(Records contained in a dataset)
────────────────────────────────────────
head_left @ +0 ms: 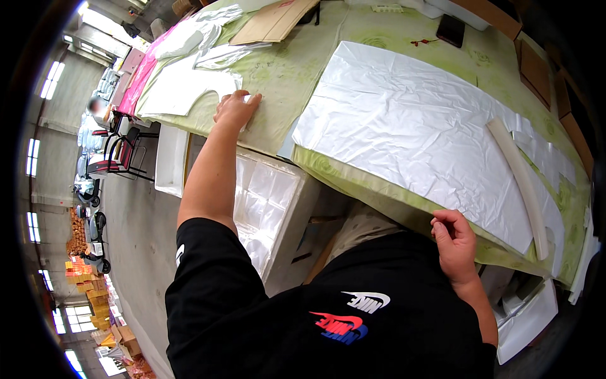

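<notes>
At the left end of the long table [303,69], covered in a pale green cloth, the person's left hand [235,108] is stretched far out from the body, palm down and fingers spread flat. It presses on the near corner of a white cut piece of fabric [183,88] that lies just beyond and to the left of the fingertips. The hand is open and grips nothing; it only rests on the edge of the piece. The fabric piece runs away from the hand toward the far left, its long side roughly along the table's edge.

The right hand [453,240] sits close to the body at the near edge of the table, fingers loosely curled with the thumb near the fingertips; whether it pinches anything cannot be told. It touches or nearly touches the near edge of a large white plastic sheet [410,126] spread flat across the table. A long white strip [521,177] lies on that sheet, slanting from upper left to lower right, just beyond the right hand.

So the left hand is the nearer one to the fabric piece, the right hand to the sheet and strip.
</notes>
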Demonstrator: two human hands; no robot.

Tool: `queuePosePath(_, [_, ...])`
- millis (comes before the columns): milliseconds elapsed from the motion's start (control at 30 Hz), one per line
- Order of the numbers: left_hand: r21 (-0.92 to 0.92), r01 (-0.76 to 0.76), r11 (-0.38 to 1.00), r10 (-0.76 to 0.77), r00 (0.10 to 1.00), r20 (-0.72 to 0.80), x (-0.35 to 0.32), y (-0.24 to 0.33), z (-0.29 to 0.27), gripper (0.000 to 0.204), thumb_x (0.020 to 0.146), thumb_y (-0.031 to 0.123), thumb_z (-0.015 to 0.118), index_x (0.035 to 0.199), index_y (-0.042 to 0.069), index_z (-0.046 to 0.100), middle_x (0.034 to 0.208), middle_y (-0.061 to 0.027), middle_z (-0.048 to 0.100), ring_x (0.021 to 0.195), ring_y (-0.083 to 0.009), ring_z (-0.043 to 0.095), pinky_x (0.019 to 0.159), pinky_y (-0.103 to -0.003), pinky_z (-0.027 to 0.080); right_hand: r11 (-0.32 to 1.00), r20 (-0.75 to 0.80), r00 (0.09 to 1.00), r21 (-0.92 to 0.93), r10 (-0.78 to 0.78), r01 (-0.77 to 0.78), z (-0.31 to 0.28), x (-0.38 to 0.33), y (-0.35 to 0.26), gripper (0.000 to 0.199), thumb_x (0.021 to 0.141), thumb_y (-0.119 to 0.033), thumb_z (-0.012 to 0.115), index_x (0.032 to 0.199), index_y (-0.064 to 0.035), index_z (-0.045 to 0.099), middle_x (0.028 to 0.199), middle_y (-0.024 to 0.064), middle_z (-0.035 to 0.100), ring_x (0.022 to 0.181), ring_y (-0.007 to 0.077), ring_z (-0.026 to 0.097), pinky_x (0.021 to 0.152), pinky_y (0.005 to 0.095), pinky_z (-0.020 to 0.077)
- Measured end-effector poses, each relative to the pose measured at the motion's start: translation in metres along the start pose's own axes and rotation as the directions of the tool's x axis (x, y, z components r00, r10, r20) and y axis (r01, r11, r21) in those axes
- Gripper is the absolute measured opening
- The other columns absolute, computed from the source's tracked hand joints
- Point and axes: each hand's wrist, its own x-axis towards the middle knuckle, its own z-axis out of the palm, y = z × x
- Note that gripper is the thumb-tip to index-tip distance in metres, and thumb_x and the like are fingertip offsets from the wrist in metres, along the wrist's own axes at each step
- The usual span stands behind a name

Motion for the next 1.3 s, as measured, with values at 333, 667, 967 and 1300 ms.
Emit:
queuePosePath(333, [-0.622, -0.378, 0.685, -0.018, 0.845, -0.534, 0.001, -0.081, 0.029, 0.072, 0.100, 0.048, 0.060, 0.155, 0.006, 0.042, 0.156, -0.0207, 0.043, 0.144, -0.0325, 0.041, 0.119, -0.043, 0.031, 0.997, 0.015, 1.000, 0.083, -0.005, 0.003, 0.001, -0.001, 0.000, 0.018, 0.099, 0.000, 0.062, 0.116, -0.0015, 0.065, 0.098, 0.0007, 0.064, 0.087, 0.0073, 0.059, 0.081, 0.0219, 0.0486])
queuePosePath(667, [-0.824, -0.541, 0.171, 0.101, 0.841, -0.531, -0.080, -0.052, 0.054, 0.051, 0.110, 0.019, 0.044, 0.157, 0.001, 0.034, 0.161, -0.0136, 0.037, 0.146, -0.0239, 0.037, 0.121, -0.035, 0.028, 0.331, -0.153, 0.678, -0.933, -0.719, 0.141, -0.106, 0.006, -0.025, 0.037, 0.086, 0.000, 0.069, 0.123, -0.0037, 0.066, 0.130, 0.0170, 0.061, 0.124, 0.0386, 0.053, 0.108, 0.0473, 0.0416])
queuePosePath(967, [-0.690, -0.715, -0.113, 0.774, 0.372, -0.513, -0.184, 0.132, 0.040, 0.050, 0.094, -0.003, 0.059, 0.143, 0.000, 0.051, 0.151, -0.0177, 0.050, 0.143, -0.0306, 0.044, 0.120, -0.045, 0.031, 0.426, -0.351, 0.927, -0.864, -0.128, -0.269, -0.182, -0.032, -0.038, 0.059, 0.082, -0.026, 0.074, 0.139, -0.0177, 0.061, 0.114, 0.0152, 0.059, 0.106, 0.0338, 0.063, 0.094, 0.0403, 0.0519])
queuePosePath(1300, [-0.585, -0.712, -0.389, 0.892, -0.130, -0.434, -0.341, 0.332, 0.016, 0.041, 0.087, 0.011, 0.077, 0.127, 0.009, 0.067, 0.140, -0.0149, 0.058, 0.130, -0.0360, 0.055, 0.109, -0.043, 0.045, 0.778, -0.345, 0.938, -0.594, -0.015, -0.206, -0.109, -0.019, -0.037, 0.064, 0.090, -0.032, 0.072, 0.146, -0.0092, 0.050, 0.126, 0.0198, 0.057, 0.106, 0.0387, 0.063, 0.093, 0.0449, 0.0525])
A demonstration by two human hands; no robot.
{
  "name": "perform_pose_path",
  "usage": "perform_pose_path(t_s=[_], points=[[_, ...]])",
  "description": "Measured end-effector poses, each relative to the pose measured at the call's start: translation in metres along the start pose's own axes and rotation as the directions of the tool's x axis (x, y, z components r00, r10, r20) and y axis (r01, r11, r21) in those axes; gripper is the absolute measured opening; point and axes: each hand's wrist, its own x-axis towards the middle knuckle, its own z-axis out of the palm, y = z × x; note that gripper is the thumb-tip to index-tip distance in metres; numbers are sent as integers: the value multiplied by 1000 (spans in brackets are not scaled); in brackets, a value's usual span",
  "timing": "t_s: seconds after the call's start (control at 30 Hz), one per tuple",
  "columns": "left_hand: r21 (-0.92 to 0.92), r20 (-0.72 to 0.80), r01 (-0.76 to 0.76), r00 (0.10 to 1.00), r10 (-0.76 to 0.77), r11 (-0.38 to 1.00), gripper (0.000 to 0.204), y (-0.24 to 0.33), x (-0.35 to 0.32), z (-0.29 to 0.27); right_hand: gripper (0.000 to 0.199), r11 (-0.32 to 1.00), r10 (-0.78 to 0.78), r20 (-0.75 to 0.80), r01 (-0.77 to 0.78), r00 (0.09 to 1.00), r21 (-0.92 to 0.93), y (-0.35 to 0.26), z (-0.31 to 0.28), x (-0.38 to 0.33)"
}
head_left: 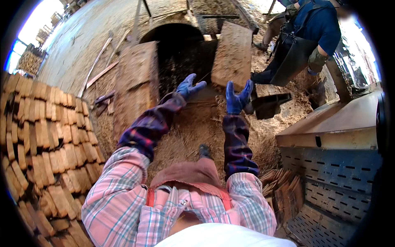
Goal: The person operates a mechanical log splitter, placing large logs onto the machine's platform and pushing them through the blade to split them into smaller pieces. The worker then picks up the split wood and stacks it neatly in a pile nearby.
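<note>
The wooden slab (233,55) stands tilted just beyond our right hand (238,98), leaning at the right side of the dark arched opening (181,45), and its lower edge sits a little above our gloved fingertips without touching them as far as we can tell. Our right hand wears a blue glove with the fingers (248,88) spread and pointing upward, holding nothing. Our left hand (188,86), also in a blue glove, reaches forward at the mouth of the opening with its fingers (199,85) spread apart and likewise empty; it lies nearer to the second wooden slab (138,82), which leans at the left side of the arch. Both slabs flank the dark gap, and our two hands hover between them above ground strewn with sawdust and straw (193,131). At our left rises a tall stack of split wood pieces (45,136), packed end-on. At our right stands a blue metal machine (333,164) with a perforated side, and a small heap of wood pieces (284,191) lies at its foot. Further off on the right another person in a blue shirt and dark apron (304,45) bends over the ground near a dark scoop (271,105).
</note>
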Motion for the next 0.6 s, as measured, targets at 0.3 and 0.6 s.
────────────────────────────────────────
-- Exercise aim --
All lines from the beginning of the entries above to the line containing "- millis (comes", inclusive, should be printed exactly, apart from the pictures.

-- Answer to this exercise --
head_left @ +0 ms: 

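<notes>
At the left end of the long table [303,69], covered in a pale green cloth, the person's left hand [235,108] is stretched far out from the body, palm down and fingers spread flat. It presses on the near corner of a white cut piece of fabric [183,88] that lies just beyond and to the left of the fingertips. The hand is open and grips nothing; it only rests on the edge of the piece. The fabric piece runs away from the hand toward the far left, its long side roughly along the table's edge.

The right hand [453,240] sits close to the body at the near edge of the table, fingers loosely curled with the thumb near the fingertips; whether it pinches anything cannot be told. It touches or nearly touches the near edge of a large white plastic sheet [410,126] spread flat across the table. A long white strip [521,177] lies on that sheet, slanting from upper left to lower right, just beyond the right hand.

So the left hand is the nearer one to the fabric piece, the right hand to the sheet and strip.
</notes>
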Demonstrator: two human hands; no robot.

Tool: `queuePosePath(_, [_, ...])`
- millis (comes before the columns): milliseconds elapsed from the motion's start (control at 30 Hz), one per line

There is nothing further to the answer.